Shares of United Airlines (NASDAQ:UAL) edged 1.2% higher in premarket trading on Wednesday, even after the carrier lowered its full-year earnings forecast, citing rising fuel costs driven by the Iran conflict.

The airline now expects adjusted earnings for 2026 to come in between $7 and $11 per share, down from its previous guidance of $12 to $14 issued in January, before the escalation in the Middle East. Analysts had been projecting full-year adjusted earnings of $9.58 per share.

Raymond James analyst Savanthi Syth said he believes the revised guide “would be viewed as in-line despite the mid-point being somewhat below expectations given United’s historically conservative nature.”

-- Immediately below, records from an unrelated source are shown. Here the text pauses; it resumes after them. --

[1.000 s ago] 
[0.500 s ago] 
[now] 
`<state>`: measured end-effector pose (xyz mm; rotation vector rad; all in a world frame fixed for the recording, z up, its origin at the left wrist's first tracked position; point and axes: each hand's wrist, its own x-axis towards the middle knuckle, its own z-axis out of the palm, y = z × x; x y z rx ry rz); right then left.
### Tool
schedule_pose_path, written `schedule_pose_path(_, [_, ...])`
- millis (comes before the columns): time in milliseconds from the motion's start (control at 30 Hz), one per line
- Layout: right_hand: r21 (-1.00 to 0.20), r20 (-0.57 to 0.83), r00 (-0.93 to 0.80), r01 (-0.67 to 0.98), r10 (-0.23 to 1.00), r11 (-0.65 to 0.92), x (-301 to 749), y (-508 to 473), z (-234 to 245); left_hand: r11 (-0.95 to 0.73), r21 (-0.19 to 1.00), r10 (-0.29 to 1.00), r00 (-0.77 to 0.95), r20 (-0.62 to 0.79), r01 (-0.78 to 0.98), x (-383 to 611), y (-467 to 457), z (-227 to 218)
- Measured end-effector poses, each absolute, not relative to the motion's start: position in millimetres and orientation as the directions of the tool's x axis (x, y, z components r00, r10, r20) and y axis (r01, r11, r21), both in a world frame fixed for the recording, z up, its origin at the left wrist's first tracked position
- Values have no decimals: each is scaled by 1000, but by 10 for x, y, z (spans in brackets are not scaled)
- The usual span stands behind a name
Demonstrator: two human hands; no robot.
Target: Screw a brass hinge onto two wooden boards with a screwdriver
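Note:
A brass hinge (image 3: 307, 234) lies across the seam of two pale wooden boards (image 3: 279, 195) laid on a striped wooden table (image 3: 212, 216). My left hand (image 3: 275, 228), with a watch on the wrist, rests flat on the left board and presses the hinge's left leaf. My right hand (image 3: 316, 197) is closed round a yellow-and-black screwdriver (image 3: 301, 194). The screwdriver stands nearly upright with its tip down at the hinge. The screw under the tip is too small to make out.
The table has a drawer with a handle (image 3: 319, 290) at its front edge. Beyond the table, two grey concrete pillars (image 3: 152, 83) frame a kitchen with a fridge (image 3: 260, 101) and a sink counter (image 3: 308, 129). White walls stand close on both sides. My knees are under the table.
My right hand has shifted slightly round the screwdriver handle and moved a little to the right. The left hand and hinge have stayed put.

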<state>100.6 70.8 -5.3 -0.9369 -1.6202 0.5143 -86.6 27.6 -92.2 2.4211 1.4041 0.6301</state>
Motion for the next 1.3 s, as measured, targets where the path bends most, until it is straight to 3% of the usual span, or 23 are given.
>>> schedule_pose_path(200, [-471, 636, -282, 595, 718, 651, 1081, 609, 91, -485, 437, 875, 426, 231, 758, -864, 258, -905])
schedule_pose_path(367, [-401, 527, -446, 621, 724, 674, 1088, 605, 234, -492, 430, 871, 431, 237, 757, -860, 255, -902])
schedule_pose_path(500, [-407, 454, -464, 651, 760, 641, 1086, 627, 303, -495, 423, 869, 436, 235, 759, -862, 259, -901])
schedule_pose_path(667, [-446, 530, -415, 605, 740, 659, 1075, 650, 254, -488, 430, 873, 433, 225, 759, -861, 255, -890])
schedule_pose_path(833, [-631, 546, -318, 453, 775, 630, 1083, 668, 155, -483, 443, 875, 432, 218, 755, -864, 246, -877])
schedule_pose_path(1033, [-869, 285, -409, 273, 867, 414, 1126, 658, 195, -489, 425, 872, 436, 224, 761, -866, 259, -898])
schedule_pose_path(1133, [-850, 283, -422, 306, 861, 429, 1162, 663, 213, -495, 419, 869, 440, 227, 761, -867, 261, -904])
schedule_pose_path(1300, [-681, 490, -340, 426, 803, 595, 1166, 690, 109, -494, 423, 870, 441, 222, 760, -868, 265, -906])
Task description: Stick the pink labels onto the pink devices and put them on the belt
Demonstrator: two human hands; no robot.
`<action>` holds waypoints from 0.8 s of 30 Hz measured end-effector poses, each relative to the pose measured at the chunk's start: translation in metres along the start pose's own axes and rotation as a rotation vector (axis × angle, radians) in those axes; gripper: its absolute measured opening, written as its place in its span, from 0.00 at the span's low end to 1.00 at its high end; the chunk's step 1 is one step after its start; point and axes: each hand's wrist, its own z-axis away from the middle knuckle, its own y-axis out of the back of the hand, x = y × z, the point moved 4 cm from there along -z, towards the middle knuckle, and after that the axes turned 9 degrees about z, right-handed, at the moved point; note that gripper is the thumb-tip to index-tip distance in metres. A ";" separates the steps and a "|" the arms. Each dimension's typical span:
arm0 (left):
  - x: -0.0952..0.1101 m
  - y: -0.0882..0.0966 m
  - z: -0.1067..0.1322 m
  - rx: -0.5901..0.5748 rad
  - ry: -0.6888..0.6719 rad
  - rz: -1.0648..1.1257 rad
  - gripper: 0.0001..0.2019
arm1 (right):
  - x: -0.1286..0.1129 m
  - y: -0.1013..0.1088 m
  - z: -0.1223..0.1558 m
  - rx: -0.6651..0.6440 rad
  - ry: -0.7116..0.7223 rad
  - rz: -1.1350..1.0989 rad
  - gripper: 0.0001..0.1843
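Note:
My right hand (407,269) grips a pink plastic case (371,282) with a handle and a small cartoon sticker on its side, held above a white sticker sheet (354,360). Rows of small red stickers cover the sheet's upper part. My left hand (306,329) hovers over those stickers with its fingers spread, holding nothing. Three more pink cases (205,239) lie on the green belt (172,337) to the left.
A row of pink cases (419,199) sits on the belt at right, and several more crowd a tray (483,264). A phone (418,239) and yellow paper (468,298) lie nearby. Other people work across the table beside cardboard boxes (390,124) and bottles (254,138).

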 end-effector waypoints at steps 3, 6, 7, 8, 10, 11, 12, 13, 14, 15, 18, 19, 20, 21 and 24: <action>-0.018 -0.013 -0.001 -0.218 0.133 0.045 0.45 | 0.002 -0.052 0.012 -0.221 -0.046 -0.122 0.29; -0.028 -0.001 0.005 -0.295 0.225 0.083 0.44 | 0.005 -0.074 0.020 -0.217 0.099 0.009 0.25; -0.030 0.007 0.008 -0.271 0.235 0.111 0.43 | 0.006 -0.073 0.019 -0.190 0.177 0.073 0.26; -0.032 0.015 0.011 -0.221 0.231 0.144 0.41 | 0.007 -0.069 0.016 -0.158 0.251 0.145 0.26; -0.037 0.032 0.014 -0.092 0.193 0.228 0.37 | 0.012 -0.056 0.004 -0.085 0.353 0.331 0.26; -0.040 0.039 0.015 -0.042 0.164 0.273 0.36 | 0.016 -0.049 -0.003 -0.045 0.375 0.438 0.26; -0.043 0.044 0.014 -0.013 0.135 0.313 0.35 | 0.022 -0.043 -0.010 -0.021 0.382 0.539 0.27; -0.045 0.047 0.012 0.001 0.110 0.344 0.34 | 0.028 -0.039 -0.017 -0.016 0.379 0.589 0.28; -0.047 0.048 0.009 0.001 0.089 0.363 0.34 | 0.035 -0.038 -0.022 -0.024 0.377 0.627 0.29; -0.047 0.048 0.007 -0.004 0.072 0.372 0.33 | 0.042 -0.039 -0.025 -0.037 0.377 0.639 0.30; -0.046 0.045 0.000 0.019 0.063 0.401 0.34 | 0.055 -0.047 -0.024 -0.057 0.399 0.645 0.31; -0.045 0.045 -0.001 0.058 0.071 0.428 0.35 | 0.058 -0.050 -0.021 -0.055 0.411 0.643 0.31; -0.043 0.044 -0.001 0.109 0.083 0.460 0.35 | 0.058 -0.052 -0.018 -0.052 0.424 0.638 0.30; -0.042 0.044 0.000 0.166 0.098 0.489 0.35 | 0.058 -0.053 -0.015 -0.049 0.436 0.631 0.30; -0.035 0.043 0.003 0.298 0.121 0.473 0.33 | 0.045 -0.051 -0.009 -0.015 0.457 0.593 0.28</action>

Like its peers, United is scaling back some planned capacity this year in an effort to manage costs. Markets had already begun adjusting expectations, but the company still reported strong top-line growth, with revenue rising more than 10% year-on-year to $14.61 billion from $13.21 billion, slightly ahead of the $14.39 billion consensus estimate.

Fuel costs were a major headwind during the quarter, with expenses increasing by $340 million compared with the same period in 2025.

Airline executives have noted that demand remains solid, even as fares and baggage fees have been raised to offset higher fuel prices.

United posted net income of $699 million, or $2.14 per share, up sharply from $387 million, or $1.16 per share, a year earlier. On an adjusted basis, earnings came in at $1.19 per share.

Unit revenue improved across all segments, including domestic U.S. routes, where it climbed 7.9% to $7.9 billion, highlighting strong pricing power during the quarter.

“These are results our employees can be proud of, and they show the resilience of our long-term strategy, even in the face of escalating fuel expense,” CEO Scott Kirby said in an earnings release.

“Moments of uncertainty for the airline industry may also create opportunity for United,” Kirby said. “We have demonstrated quarter after quarter that we are built to withstand disruptions, and this moment is no different. We’ll stay nimble in the short term while continuing to grow the airline and invest in our customers, product and people.”

Wolfe Research analyst Scott Group noted that with United shares moving higher in premarket trading, “the stock is now trading at 11x the midpoint of its guidance that arguably should be viewed as trough EPS.”